“Deprived of freedom of action, if not directly of the right to exist, those martyred and heroic Churches persevered in adherence to Christ, in fidelity to the Successor of Peter, in the affirmation of the value of freedom in the midst of tribulations and not rarely at the price of blood,” reads a statement of the Pontifical Council for the Laity, organizer of the congress.
Until Sunday, the Ukrainian capital will gather at least 300 members of the delegations representing the laity of 14 countries of the former Soviet Union. The delegations will be accompanied by their respective bishops.
Also attending the congress are members of associations and ecclesial movements present in Eastern Europe, and some consultors and members of the Pontifical Council for the Laity. Observers of other churches have also been invited.
Until Saturday morning, talks and round-table discussions will focus on the role of the laity in the life of the Church. In the afternoon, a liturgical memorial of the martyrs will be held.
The pontifical council said it intends to promote “awareness of the vocation of all Christians which derives from baptism and of the mission of all those baptized to take the Church of Christ to the world.”
The Kiev congress is in line with the theological and ecclesial benefits resulting from the Second Vatican Council and the magisterium over the past decades, which have highlighted the importance of the laity in ecclesial life.

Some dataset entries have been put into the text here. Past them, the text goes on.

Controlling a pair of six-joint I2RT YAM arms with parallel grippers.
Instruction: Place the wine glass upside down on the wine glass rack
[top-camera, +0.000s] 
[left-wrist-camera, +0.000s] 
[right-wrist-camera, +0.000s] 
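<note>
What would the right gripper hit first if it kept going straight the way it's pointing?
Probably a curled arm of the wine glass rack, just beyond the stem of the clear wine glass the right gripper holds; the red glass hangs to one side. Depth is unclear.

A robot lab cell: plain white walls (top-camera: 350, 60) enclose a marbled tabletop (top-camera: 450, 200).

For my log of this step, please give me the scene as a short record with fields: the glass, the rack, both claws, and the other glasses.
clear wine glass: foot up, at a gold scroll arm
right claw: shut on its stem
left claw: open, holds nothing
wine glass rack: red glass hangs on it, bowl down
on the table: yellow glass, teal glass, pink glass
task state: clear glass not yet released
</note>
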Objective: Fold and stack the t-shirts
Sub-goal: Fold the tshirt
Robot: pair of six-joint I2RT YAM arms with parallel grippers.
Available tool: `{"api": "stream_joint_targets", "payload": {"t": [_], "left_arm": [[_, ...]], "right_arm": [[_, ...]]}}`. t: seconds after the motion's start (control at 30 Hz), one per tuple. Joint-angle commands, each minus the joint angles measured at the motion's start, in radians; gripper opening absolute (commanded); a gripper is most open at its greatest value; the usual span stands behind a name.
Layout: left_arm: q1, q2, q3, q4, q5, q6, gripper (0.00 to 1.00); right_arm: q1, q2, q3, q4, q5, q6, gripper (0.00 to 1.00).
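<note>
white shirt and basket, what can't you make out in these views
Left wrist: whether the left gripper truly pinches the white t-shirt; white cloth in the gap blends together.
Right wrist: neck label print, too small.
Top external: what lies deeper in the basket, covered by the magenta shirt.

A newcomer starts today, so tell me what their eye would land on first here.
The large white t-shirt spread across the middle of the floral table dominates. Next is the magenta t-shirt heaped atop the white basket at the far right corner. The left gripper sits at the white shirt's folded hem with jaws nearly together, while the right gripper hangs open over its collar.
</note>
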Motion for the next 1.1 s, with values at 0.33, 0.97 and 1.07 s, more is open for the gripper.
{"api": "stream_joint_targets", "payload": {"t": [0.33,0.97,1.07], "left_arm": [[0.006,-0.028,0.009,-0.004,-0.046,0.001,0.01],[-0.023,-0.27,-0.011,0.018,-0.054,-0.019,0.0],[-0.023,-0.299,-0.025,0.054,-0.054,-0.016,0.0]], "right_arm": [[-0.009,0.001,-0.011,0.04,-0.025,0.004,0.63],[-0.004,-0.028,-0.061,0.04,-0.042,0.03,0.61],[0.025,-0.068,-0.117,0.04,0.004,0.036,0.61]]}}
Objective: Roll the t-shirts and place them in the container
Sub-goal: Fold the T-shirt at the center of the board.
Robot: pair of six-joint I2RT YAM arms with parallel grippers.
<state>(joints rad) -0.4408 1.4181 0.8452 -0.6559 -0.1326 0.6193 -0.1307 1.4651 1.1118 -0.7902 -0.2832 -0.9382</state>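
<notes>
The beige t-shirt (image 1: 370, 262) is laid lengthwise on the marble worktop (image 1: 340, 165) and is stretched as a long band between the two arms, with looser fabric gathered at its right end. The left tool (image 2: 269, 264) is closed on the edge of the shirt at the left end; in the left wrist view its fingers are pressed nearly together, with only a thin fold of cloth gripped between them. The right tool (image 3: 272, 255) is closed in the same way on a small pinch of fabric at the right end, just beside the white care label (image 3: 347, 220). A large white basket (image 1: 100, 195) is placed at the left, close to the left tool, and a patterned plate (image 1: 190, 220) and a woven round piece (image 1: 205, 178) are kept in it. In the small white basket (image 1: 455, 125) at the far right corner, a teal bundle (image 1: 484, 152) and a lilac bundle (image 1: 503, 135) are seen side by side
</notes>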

Cardinal James Stafford, who was the pontifical council’s president until Oct. 4, will open the working sessions of the congress. His address will be followed by the greetings of the cardinal bishops of Lviv, Lubomyr Husar, pastor of the Ukrainians, and Marian Jaworski, pastor of the Latins.
The cardinals’ greetings will be followed by the introduction of the delegations attending the congress, which include representatives from Russia, Ukraine, Belarus, Lithuania, Latvia, Estonia, Moldova, Azerbaijan, Armenia, Georgia, Kazakhstan, Tajikistan, Turkmenistan and Uzbekistan.
The first speaker today was to be Cardinal Miloslav Vlk, archbishop of Prague, on the theme “The Mission of the Church at the Dawn of the Third Millennium.”
On Friday and Saturday, the congress will be addressed by Metropolitan Archbishop Tadeusz Kondrusiewicz of the Diocese of the Mother of God in Moscow, and by Guzmán Carriquiry, undersecretary of the Vatican dicastery.